Abstract

AS recently as 2007, the whereabouts of a fair copy manuscript of Oscar Wilde’s ‘The Decay of Lying’ remained unknown. In the introduction to the Oxford English Texts edition of Wilde’s published criticism, editor Josephine M. Guy writes: ‘it must be presumed that’ the manuscript ‘has either been destroyed or (more likely) that it remains in private hands’; she bemoans the ‘paucity of manuscript evidence’ for the essay.1 Little information has emerged about the composition of ‘The Decay of Lying’, which appeared in the January 1889 issue of the Nineteenth Century and then was reprinted, in revised form, in the essay collection Intentions (1891). The essay is mentioned in passing in several of Wilde’s letters, and then only after its completion.
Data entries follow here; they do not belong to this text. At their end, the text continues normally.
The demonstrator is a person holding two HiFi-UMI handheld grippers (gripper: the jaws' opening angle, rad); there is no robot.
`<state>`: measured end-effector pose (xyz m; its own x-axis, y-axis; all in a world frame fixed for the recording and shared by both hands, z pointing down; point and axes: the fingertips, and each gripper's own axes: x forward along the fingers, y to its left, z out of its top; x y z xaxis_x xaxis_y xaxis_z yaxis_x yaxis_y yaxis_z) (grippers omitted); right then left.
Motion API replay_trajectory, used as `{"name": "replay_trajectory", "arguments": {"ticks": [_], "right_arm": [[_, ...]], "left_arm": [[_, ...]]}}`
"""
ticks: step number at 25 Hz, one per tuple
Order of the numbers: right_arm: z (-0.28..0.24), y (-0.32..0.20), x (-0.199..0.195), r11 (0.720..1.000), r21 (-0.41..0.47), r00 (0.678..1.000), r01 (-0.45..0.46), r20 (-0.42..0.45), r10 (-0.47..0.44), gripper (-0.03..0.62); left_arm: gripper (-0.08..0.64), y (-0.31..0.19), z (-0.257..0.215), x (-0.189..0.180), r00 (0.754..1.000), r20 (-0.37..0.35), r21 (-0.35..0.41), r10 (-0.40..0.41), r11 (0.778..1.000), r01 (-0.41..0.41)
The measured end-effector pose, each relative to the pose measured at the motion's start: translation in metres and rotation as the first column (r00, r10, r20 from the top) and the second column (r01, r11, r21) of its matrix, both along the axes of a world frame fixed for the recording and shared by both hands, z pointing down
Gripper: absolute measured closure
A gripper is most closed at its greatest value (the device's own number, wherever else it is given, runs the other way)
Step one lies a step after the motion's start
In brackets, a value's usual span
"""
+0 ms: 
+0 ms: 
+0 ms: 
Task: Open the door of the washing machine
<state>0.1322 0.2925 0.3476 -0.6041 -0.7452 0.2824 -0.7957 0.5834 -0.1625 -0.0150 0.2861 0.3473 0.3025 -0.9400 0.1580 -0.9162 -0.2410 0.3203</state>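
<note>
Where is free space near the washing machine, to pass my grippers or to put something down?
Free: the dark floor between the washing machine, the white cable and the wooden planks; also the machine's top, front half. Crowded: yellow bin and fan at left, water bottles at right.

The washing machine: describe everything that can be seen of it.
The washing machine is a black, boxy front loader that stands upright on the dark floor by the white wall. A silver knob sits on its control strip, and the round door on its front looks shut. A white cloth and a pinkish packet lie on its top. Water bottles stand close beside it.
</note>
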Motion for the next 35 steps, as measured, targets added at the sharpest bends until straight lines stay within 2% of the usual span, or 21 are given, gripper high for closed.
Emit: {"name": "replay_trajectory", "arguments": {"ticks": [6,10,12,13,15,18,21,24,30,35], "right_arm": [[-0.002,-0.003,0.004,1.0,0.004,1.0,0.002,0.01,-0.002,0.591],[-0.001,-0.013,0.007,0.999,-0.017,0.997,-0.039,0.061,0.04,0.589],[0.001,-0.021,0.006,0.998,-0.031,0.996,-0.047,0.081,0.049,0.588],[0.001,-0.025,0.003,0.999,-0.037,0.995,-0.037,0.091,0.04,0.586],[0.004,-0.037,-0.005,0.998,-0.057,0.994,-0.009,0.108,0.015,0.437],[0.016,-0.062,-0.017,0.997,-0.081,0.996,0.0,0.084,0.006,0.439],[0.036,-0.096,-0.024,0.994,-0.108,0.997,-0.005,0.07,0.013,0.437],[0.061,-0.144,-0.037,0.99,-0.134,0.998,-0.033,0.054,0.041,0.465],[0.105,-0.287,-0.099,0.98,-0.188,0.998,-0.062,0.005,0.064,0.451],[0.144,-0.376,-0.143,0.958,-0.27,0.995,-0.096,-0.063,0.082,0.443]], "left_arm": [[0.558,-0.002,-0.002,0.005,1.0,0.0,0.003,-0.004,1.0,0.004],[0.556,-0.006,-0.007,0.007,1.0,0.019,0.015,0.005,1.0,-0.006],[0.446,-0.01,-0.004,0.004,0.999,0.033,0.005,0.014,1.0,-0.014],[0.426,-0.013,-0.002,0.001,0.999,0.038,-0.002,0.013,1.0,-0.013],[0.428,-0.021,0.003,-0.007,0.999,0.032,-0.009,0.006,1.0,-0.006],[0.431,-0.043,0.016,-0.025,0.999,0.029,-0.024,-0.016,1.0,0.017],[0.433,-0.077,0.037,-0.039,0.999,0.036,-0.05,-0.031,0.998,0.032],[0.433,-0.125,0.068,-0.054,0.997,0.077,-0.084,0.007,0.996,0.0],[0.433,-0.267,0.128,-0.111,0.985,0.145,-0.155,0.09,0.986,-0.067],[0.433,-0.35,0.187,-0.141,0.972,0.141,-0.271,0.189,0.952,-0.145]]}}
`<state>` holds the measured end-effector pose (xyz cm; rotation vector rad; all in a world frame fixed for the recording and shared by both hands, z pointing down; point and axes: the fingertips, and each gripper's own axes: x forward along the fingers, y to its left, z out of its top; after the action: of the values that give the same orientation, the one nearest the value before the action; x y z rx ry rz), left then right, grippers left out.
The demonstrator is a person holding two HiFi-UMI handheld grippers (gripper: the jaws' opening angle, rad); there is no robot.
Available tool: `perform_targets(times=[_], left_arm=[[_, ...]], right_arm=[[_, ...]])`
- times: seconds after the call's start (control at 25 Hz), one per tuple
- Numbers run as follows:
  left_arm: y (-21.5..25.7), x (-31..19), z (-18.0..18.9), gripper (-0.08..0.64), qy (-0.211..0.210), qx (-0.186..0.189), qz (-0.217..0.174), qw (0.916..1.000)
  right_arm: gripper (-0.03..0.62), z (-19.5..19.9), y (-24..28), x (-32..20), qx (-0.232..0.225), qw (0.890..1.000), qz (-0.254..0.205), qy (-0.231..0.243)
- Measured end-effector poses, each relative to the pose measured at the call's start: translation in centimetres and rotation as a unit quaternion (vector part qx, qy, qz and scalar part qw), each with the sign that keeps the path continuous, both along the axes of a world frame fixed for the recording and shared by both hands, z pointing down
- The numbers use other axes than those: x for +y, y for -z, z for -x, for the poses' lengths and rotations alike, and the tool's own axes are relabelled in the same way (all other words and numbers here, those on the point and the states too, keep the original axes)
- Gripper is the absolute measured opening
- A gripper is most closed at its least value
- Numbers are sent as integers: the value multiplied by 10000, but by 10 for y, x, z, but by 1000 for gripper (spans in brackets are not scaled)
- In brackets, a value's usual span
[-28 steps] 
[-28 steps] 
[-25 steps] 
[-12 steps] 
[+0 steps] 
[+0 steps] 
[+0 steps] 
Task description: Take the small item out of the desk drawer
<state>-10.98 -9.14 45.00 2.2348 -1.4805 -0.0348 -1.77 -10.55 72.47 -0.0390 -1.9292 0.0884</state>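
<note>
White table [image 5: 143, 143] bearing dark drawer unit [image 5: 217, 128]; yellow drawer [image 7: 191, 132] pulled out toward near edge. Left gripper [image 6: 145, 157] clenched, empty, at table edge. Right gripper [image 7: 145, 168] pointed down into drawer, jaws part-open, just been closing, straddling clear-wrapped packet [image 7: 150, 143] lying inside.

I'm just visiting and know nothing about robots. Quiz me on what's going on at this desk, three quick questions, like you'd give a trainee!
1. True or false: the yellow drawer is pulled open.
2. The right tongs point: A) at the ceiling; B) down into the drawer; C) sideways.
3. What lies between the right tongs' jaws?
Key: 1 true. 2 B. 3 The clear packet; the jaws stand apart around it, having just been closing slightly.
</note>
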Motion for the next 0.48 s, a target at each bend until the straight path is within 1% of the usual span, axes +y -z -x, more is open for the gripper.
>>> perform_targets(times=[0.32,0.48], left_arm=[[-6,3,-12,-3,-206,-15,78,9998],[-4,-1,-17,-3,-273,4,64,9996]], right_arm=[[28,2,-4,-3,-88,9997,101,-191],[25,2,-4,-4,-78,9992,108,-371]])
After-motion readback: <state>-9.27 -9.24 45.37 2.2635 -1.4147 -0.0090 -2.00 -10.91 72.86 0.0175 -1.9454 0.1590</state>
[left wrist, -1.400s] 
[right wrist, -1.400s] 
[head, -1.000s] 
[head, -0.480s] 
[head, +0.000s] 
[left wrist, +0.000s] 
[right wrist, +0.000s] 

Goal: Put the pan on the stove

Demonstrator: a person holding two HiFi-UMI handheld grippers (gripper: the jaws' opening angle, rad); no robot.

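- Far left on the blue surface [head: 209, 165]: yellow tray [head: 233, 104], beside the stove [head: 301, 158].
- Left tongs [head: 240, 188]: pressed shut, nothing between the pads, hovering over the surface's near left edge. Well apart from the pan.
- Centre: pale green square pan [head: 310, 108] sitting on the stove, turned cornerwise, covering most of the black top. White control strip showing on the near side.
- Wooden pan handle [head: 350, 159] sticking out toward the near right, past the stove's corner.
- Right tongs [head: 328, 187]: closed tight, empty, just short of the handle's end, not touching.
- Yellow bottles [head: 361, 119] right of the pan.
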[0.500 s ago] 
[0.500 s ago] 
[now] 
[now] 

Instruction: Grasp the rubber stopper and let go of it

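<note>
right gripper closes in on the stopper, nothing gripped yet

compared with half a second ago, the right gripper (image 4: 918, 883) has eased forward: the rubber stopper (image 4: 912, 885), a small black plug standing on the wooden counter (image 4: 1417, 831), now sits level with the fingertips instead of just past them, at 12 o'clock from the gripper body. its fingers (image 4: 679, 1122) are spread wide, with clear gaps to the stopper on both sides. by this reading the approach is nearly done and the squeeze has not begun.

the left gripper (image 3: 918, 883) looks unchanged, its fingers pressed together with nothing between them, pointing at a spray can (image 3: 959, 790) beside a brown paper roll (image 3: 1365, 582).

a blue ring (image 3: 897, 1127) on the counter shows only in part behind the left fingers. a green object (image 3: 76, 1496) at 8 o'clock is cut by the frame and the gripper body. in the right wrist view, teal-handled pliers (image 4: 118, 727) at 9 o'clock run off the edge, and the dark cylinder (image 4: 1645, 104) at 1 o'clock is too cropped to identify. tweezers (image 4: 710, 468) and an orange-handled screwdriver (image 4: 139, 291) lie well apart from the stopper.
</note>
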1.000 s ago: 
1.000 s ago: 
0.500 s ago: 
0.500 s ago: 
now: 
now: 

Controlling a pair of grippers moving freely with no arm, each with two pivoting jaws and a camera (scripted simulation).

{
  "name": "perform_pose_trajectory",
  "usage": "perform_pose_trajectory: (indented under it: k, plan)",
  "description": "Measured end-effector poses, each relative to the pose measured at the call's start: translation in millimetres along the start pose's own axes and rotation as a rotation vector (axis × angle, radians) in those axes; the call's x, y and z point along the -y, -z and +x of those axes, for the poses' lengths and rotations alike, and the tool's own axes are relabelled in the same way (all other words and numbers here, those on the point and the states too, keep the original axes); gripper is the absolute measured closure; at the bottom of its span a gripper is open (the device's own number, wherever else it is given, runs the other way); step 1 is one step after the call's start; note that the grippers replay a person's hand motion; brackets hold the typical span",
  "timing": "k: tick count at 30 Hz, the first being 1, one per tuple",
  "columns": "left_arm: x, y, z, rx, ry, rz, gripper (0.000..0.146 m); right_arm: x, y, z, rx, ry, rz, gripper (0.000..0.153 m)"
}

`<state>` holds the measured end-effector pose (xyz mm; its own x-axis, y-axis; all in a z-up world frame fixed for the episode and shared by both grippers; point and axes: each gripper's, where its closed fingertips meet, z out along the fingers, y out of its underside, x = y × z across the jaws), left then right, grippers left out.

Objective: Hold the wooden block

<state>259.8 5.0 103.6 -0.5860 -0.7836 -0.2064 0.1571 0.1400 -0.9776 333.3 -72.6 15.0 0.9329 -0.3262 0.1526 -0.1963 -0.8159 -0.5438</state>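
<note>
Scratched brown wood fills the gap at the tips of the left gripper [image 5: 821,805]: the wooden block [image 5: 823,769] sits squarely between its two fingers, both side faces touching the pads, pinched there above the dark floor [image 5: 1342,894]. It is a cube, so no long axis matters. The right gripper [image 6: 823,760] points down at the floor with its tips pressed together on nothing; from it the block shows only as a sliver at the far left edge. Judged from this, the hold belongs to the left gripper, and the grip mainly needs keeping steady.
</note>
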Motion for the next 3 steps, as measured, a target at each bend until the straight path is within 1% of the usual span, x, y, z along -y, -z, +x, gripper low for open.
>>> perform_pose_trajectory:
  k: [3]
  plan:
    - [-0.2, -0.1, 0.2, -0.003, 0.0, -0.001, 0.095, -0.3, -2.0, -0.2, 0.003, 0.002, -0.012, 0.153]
In his autobiography, William Butler Yeats recalls hearing Wilde read from the proofs at a December 1888 dinner.2 A fragmented manuscript is held in the Berg Collection of the New York Public Library, but dating or even ordering the disparate sections definitively has proved challenging. As Guy observes, the ‘incomplete twenty-page holograph entitled “On the Decay of Lying” contains some discontinuous sheets’; even though the first six folios ‘are continuous with each other, they appear to derive from two different drafts’.3 The same problems recur in other areas of the document. Guy proposes a stemma that results in the conclusion that some folios belong to the ‘earliest known draft’, some are associated with a ‘revised and expanded draft’, and others are linked with a ‘later draft’.4 Especially noteworthy here is her speculation that whereas the first two drafts take the form of a continuous critical essay, the ‘later draft’ assigns text to speakers, thus creating a dialogue between two interlocutors, Cyril and Vivian, the form in which ‘The Decay of Lying’ was published in 1889.